Os aseguro que yo soy la puerta del rebaño.
Ayer celebrábamos el domingo del Buen Pastor. Hoy Jesús nos ofrece otra comparación: Él es también la Puerta. Para llegar al Padre hay que pasar por la Puerta. También para llegar a nuestros prójimos hay que pasar por esa misma Puerta.
Las ovejas oyen su voz, Él las llama por su nombre y las saca.
Las saca. San Juan de la Cruz, comentando el verso salí sin ser notada, dice que el alma salió en una noche oscura, sacándola Dios. Cuando oímos su voz y escuchamos cómo pronuncia nuestro nombre, entonces, solamente entonces, salimos: entonces somos sacados de nosotros mismos. Así sucedió a Pablo: Ya no vivo yo, sino que Cristo vive en mí (Gl 2, 20).

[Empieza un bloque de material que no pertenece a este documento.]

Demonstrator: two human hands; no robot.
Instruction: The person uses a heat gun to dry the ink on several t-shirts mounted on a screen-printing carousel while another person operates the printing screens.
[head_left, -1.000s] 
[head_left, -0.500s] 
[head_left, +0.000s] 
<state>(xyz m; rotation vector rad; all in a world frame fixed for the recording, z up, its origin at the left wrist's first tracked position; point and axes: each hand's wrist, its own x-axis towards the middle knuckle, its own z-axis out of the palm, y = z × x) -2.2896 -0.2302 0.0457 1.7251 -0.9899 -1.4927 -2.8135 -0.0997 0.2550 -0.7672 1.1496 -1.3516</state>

Las llama por su nombre. La imagen del rebaño podría resultarnos incómoda; suena a algo gregario e impersonal. Pero Jesús acentúa exactamente lo contrario, porque establece con cada uno una relación de intimidad.
Quien entra por mí se salvará.
La puerta que es Jesús, nunca está cerrada; está abierta siempre y a todos, sin exclusiones, sin privilegios. Todos están invitados a cruzar esta puerta, a entrar en su vida, y a hacerle entrar en nuestra vida, para que la transforme, la renueve, le dé alegría plena y duradera (Papa Francisco).
Podrá entrar y salir y encontrar pastos.
Podrá entrar y salir. Es decir, disfrutará de la gloriosa libertad de los hijos de Dios. Y encontrar pastos. De eso se trata, para eso vino al mundo: Para que tengan vida y la tengan en abundancia. La salvación que Jesús ofrece comienza en esta vida, porque nos vacía de miedos y nos llena de luz y de esperanza.